Exercise data:
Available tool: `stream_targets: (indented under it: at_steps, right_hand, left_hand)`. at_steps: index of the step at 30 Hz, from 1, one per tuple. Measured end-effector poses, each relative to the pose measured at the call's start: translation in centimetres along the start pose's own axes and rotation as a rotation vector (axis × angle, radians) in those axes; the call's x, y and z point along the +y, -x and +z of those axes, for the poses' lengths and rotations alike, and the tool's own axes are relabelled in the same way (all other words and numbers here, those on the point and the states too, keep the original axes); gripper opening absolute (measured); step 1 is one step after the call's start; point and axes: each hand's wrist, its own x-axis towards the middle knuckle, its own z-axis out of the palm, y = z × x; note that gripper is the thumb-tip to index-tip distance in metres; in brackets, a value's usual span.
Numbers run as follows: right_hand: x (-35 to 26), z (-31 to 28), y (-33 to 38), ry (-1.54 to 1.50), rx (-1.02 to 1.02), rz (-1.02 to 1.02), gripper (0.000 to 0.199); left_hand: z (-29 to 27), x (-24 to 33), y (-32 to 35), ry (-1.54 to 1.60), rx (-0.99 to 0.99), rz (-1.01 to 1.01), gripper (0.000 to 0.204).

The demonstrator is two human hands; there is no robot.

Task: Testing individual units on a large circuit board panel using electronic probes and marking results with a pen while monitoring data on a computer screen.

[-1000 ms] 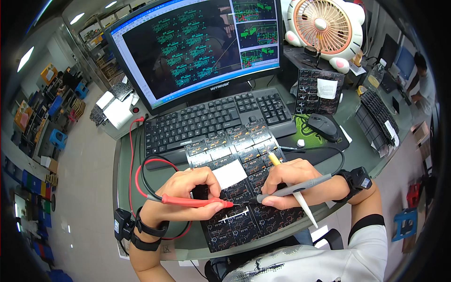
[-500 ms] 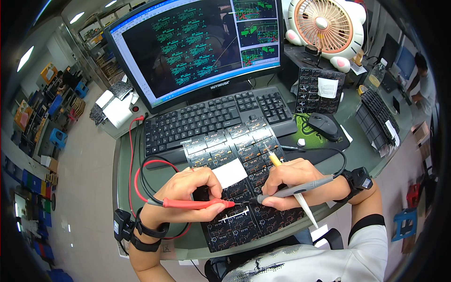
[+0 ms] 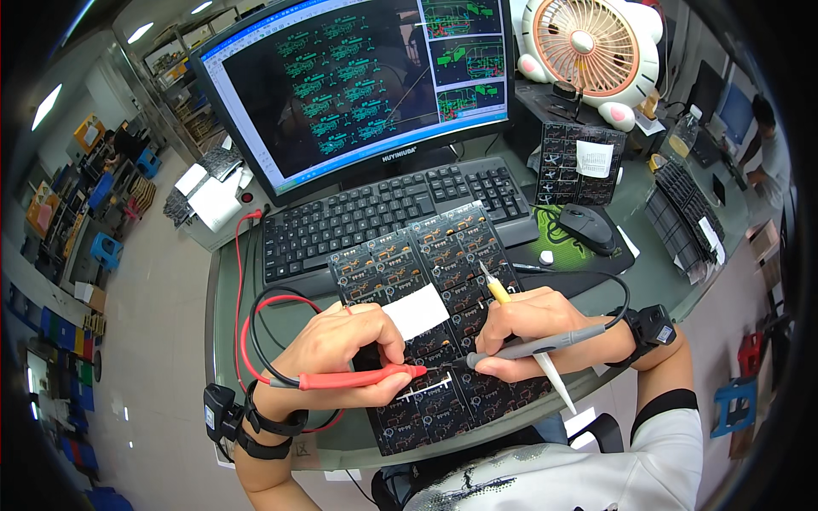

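My left hand (image 3: 349, 345) is closed around a red test probe (image 3: 358, 376), its tip near the middle of a black circuit board panel (image 3: 388, 264). My right hand (image 3: 532, 328) pinches a grey test probe (image 3: 545, 342) whose dark tip points left, close to the red one. Tucked in the same hand is a slim yellow-and-white tool (image 3: 498, 290) with a thin pointed tip. Whether either probe tip touches the board is too small to tell. A white paper piece (image 3: 417, 313) lies on the panel between my hands. The panel's far edge overlaps the keyboard.
Beyond the panel are a black keyboard (image 3: 358, 213) and a monitor (image 3: 341, 85) showing a board layout. A mouse (image 3: 586, 228) rests on a green-and-black pad at the right. Panels (image 3: 558, 175) stand behind it, near a white fan (image 3: 584, 43). A red lead (image 3: 237, 307) runs along the left.
The panel's tilt has shifted slightly, its far edge a little higher, and the glare on it has faded. The leads by my left wrist have moved a little. Both hands keep their grip.
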Motion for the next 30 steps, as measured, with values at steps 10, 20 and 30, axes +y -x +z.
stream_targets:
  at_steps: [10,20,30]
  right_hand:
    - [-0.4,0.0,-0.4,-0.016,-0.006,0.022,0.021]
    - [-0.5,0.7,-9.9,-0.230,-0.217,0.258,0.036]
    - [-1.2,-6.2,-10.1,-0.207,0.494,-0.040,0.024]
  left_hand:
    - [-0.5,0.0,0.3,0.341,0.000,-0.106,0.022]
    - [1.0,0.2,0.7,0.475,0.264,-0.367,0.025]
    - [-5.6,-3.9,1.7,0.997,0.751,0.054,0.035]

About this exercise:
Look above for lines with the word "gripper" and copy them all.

Reply to the exercise:
Available tool: `stream_targets: (indented under it: at_steps, right_hand, left_hand)`. at_steps: index of the step at 30 Hz, from 1, one per tuple. Measured end-effector poses, each relative to the pose measured at the call's start: translation in centimetres along the start pose's own axes and rotation as a rotation vector (axis × angle, radians) in those axes; the call's x, y and z point along the +y, -x and +z of those axes, for the poses' lengths and rotations alike, and the tool's own axes are relabelled in the same way (all other words and numbers here, those on the point and the states too, keep the original axes); gripper opening absolute (measured); step 1 is one step after the call's start; point and axes: each hand's wrist, its own x-axis towards the middle knuckle, its own z-axis out of the palm, y = z × x; note that gripper is the thumb-tip to index-tip distance in metres; in brackets, a value's usual span.
Numbers run as follows: right_hand: x (-35 to 26), z (-31 to 28), y (-33 to 38), ry (-1.54 to 1.50), rx (-1.02 to 1.02), rz (-1.02 to 1.02), gripper (0.000 to 0.199); left_hand: z (-29 to 27), x (-24 to 33), y (-32 to 35), ry (-1.54 to 1.60), rx (-0.99 to 0.99), rz (-1.01 to 1.01), gripper (0.000 to 0.204).

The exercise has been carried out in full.